STELLA — When John Morris returned from his last tour of duty in Korea his troop ship passed beneath the Golden Gate Bridge.

STELLA — When John Morris returned from his last tour of duty in Korea his troop ship passed beneath the Golden Gate Bridge.
"There were flags on the bridge, music was playing and the men on the ship were happy. There were a lot of tears, too—tears of joy," Morris remembered.
Morris, a ten-year veteran of the U.S. Marine Corps, served from 1950 until 1960. His service took him to Japan, Hawaii and on two tours of Korea.
On November 10,1950, during his first assignment in Korea, Morris, a rifleman, was badly injured in the leg. He was sent home, and after a long recuperation, returned for a second tour. He eventually obtained the rank of Staff Sergeant.

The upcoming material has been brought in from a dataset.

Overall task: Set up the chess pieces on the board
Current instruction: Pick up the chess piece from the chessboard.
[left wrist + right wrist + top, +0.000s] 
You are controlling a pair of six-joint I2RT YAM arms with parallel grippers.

After returning to the United States for the final time, Sgt. Morris was stationed in San Diego as a drill sergeant. It was there in San Diego that the Corps held a parade one afternoon. Morris was there with the platoon of recruits he was training at the time. The highlight of the parade came when Sgt. Morris was called forward onto the parade ground and awarded a Purple Heart.
Over the years, Morris actually received nine medals, including a Good Conduct medal and Korean and Japanese Service medals.
"I loved the Marines and loved being in the service," Morris said. "But my leg kept breaking down and I could not do the marching any more. I was given a medical discharge."
Morris was born in California but married Etta Eads a graduate of Neosho High School. They had four children, three girls and one boy.
 After his military career ended, the couple moved to Neosho where Morris worked at several jobs, including at the local ice plant and at the Lime Kilm cave. After five years in Neosho, the family moved to Arkansas, where he still still lives with one of his daughters.
Morris, who is in his mid-eighties, has many fond memories of his time in the service.
"I enjoyed the service and my fellow Marines," Morris said. "I have some good memories, and some sad ones, but overall, the Marine Corps was good for me."
Over the years, many called John Morris a true hero as he saved a buddy's life in Korea, carrying him off the battlefield while being pursued by the enemy.
Morris also performed a historic act, saving a man from drowning near the Lime Kilm bridge in Neosho. This life-saving action was reported in the Neosho Daily News at the time.
As one man said, "If I had to be in a fight, I would want John beside me."
Speaking at the veterans celebration in Stella, MO, in early November, Morris told his listeners, "People sometimes ask me if I am a hero. I tell them I am not a hero, I'm a Marine."